With reference to the above [Table 1], it can be inferred that out of 487 juveniles, 86% (n = 421) had a history of substance use. Consumption of tobacco and cannabis were relatively higher with 25.6% and 17%, respectively, when compared to the consumption pattern of alcohol (15.8%), opioids (13.3%), and inhalants (10.06%). Consumption of psychotropic drugs was found to be fairly low in the present sample with meager 4.5%. With regards to the age of drug initiation, initiation of opioids (21.6%) is seen to start at earlier ages of 8–12 years while heavy use of inhalants (12.6%) has been reported to have an onset at the start of teenage at ages between 13 and 14 years. On the other hand, early teenage years (between 15 and 16) mark the inquisitive use of cannabis (20.2%), it is only during late teens (17 and 18 years) that the members of the present sample reported the use of alcohol and psychotropic drugs as intoxicants with 17.9% each. Relatively lesser use of alcohol among sample members could be possibly attributed to the controlled supply of alcohol by government-regulated shops to those below 25 years of age.
Table 1: Current trends of substance use among Juveniles

Click here to view

Relationship between substance use and criminality

The study sample of 487 juveniles is divided into separate categories of crimes as noted from their case records. It is to be noted that the categories of crimes mentioned in [Table 2] are as per the juvenile case records of the juveniles who were booked for different crimes and are in accordance with the terminology used by the Juvenile Criminal Justice System in India. The category “others” includes petty thefts such as pick-pocketing and stealing.
Table 2: Relationship between substance use and criminality in juveniles

Click here to view

As for other types of criminal behavior, there is an increasing trend noted in the incidence of burglary with an alarming figure of 66.73%, murder/attempt to murder with 11.9%, rape with 11.09%, and snatching-related crimes with 3.5%. Use of solvents/inhalants such as typewriter thinners/whiteners were reported to be higher (16.2%) among the juveniles convicted for rape (n = 37) when compared to other crimes. Similarly, cannabis intake was found to be high (35.2%) among juveniles convicted for murder-related crimes. Likewise, consumption of opioids/heroin was higher in mugging and snatching related crimes. However, intake of psychotropic drugs was common only with crimes of more serious nature such as murder, rape, snatching, and burglary viz-a-viz other drug-crime correlations.

   Discussion Top

The present study examines current trends of substance use in juveniles-under-enquiry and establishes the relationship of substance use and criminal behavior. It also explores the predictor variables that would contribute toward an explanatory model of sociodemographic correlates with criminality and identifies contextual factors related to substance use and criminality among the sample studied.
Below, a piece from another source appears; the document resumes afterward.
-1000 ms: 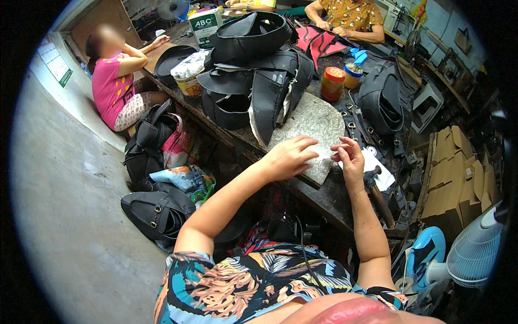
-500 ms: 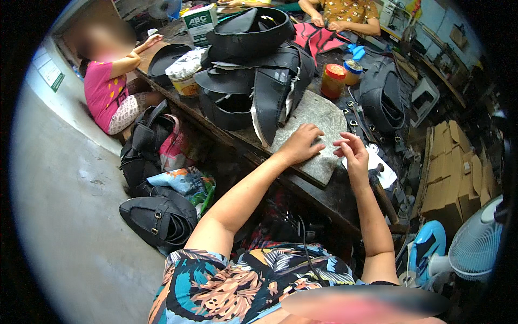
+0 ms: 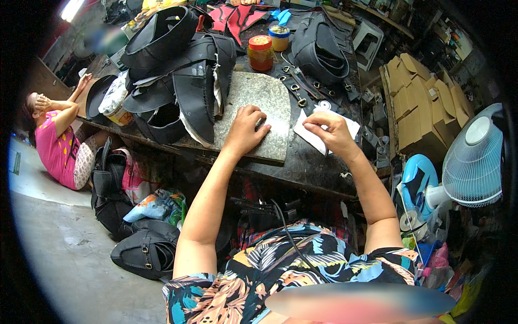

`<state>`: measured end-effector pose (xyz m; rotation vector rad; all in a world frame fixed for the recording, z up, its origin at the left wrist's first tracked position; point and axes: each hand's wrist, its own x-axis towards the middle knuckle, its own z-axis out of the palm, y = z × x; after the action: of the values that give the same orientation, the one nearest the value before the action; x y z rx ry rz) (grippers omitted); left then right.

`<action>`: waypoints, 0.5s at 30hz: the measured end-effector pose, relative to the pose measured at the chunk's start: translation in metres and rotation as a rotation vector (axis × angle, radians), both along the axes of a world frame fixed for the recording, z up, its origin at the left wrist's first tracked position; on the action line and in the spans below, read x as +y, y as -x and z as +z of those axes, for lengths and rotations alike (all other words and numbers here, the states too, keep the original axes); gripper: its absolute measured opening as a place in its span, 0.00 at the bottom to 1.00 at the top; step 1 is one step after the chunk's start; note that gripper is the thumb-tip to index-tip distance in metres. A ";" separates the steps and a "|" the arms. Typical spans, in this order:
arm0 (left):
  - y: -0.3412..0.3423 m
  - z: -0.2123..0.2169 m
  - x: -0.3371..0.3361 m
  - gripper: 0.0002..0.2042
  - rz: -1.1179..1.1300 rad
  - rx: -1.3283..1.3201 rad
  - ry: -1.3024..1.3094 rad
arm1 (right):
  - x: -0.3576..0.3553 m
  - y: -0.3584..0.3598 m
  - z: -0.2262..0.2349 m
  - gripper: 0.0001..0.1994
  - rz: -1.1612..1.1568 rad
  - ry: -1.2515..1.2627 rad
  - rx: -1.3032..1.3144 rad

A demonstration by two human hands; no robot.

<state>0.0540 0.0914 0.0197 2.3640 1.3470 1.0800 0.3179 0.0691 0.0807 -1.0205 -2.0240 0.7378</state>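
Observation:
My left hand point(image 3: 247, 131) rests on a grey speckled stone slab point(image 3: 261, 89), its fingers loosely bent and the thumb apart, with nothing in it. Over a white sheet point(image 3: 348, 125) right of the slab, my right hand point(image 3: 332, 132) has thumb and fingertips pinched together. Anything between those fingertips is too small to make out. A white ring-shaped roll point(image 3: 324, 105) sits at the sheet's far edge. Left of the slab, a pile of stitched black leather pieces point(image 3: 195, 97) shows ragged white lining edges.
Black straps with metal buckles point(image 3: 295, 89), a red-lidded jar point(image 3: 260, 53) and a blue-lidded jar point(image 3: 279, 39) lie beyond the slab. At right are cardboard boxes point(image 3: 426, 108) and a fan point(image 3: 475, 156). Black bags point(image 3: 145, 251) lie on the left floor; a person in pink point(image 3: 59, 132) sits nearby.
The view has swung rightward. My right hand has come down over the white sheet, and its spread fingers have drawn into a pinch. My left hand stays on the slab.

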 end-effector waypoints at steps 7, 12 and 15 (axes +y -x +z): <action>-0.001 0.000 -0.001 0.13 -0.009 0.013 -0.021 | 0.036 -0.022 0.010 0.14 0.012 -0.138 -0.080; -0.001 0.000 -0.001 0.13 -0.013 0.012 -0.045 | 0.102 -0.054 0.004 0.25 -0.419 -0.453 -0.384; 0.000 0.002 -0.001 0.13 -0.017 0.012 -0.036 | 0.138 -0.063 -0.010 0.28 -0.560 -0.473 -0.471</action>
<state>0.0543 0.0901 0.0216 2.4071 1.3194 1.0956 0.3806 0.2066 0.0705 -1.4570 -1.9865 -0.2921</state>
Sociodemographic variables as predictors of substance use and criminal behavior

Behavior is learned and is influenced by the surroundings one lives in. It has been observed in the present study that most juveniles-under-enquiry came from low socioeconomic backgrounds and poverty-stricken areas commonly referred to as “slums” where economic stability takes precedence over emotional stability, and they are often victims of abuses and neglect. The study also establishes a causal relationship between neglect in childhood and subsequent substance use and criminal behavior which can be supported by existing literature. Researches indicate that children who have been physically abused or neglected are more likely than others to commit violent crimes later in life.[13],[14],[15] Moreover, community factors, including poverty, low neighborhood attachment, and community disorganization, the availability of drugs and firearms, exposure to violence and racial prejudice, laws, and norms favorable to violence, and frequent media portrayals of violence may contribute to crime and violence.[16] Being raised in poverty has been found to contribute to a greater likelihood of involvement in crime and violence.[17]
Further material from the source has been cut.